Starting in 2007, the Antagonists began developing cultural exchanges with artists in other countries, traveling to Germany in 2007, Portugal in 2010, and Ecuador in 2013.

== Activities ==
The movement's activities have included public gatherings, demonstrations, the publication of art/literary journals, the production of documentary films, a clothing line, weekly art shows, writers' nights and a public access television show. For many of its members, the Movement is a protest against the established commercial art market which allows few opportunities for unknown artists to succeed.
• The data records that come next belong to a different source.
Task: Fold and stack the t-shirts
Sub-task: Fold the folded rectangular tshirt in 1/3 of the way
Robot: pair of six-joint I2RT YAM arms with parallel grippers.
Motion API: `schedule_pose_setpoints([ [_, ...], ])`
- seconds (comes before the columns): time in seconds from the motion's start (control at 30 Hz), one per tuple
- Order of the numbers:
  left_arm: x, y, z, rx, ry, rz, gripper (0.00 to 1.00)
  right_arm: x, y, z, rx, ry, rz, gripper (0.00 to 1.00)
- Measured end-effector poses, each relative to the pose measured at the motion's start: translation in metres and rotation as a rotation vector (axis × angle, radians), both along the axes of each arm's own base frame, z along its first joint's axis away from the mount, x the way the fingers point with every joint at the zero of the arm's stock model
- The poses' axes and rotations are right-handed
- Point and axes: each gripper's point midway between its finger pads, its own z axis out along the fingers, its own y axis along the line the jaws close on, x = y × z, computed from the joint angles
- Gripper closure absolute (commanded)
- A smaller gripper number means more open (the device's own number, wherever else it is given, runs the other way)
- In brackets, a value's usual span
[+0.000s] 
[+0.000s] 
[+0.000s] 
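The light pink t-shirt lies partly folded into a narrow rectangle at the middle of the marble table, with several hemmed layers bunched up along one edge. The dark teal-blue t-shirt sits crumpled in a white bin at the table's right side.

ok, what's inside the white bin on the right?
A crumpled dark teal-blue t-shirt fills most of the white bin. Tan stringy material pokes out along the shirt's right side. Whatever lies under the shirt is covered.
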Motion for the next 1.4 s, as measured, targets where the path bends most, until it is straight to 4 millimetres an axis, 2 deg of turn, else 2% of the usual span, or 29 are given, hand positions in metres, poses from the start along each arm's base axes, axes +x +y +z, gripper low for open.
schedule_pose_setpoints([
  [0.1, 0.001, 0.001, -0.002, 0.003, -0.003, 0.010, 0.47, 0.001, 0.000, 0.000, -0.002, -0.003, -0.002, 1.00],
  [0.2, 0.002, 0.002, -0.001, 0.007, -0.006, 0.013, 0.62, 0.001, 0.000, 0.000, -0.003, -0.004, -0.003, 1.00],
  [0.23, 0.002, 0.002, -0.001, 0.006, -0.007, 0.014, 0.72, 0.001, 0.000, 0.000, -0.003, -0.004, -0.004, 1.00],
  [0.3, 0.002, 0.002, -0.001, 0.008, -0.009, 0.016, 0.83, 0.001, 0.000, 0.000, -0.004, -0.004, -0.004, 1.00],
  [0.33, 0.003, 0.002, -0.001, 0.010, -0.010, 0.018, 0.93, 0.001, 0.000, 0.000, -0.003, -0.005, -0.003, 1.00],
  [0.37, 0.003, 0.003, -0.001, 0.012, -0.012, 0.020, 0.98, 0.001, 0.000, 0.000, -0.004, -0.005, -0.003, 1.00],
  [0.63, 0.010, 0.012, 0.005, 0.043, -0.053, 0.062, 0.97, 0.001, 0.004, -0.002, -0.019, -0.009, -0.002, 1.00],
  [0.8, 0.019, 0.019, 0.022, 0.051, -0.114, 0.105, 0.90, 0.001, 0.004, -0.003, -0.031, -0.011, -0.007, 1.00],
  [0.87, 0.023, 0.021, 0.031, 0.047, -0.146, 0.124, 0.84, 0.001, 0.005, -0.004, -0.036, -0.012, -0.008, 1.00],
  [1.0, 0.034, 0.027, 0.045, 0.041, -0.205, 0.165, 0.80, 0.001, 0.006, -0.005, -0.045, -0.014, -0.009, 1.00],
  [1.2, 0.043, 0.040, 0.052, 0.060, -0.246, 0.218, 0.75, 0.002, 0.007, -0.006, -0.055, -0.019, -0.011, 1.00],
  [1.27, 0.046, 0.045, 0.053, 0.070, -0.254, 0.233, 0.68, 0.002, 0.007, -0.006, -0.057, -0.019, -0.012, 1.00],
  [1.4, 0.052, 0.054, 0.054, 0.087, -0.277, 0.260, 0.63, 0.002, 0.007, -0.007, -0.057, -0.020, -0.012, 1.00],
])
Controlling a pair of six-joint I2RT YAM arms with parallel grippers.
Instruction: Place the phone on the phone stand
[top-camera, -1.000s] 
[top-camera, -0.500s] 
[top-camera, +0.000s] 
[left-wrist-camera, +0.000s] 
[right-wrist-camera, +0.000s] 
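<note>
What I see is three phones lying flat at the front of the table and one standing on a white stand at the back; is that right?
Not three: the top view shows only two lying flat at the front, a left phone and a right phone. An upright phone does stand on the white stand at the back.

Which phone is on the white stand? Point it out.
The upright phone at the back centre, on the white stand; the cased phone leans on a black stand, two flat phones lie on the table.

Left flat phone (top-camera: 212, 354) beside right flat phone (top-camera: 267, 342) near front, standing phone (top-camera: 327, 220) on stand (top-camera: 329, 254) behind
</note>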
The Movement also has participants in other US cities, Europe and South America.

=== Films ===
- The Soft Hustle (2000)
- Mark of the Ninja (2004)
- This Is Berlin, Not New York (2008)
- The Dolls of Lisbon (2011), a 72-minute art documentary featuring underground artists from the United States, Ecuador, Portugal
- Self Medicated (2014)

=== Broadcast ===

- Current TV (2007–2008)
Originally scheduled to be a ten episode series about the Antagonist Movement, only four episodes were broadcast after the channel changed its format to half-hour shows. NYC Underwater, Angst, Lies & Audio Tape, Make Your Own Damn Shirt and Album Armor were featured in the shows. The producer of this series, Anthony Ferraro, is a member of the Antagonist. He worked on a number of Antagonist films before moving to California and beginning work at Current TV. Some of the short Antagonist videos were featured on Current's foreign channels as well as in-flight programming for Virgin Atlantic.

- Public Access TV (2003-present)
Titled "Antagovision", this show is broadcast on Manhattan Neighborhood Network Channel 67 every Tuesday night at 11 pm. There are more than 60 28-minute episodes, interviews, live music and short films of the events sponsored by the Antagonist Movement.

=== Publishing ===
The Antagonist Movement began its publishing department after taking over Psycho Moto fanzine.

- Psycho Moto Zine (2000–2006, 2013-Present)
- Somewhere Between a Punch and a Handshake (2004), written by Brother Mike Cohen with artwork by Andy Mags, Un Lee and Vickers Gringo.
- Rich Boy Cries for Momma (2010), a fictional memoir by Ethan H. Minsker, is a coming-of-age novel set during the period of D.C.'s hardcore music scene, drawn from Minsker's experiences growing up in Washington, D.C. during the 1970s and 1980s. The cover art is by Kevin Cyr, and the inside illustrations are by Ted Riederer. In August 2011, Rich Boy Cries for Momma was featured in the art show "I Bleed Black" at the Marianne Boesky Gallery.
- Barstool Prophets (2011), a fictional memoir by Ethan H. Minsker, the second in a trilogy of novels, set in the bars of New York's Lower East Side. The book chronicles the neighborhood over 20 years from the early 1990s through its period of gentrification. The cover art is by Dan Krupin and the inside illustrations are by Dan Krupin and Un Lee.

== Members ==

The head curator of the Antagonist Movement is Ethan Minsker. Notable members of the group have included Ryan Adams, Richard Allen, Shepard Fairey, Erik Foss, Richard Hambleton, Jonah Hill, Lenny Kaye, Wes Lang, Legs McNeil, Fabrizio Moretti, Johnny Valiant, and Arturo Vega.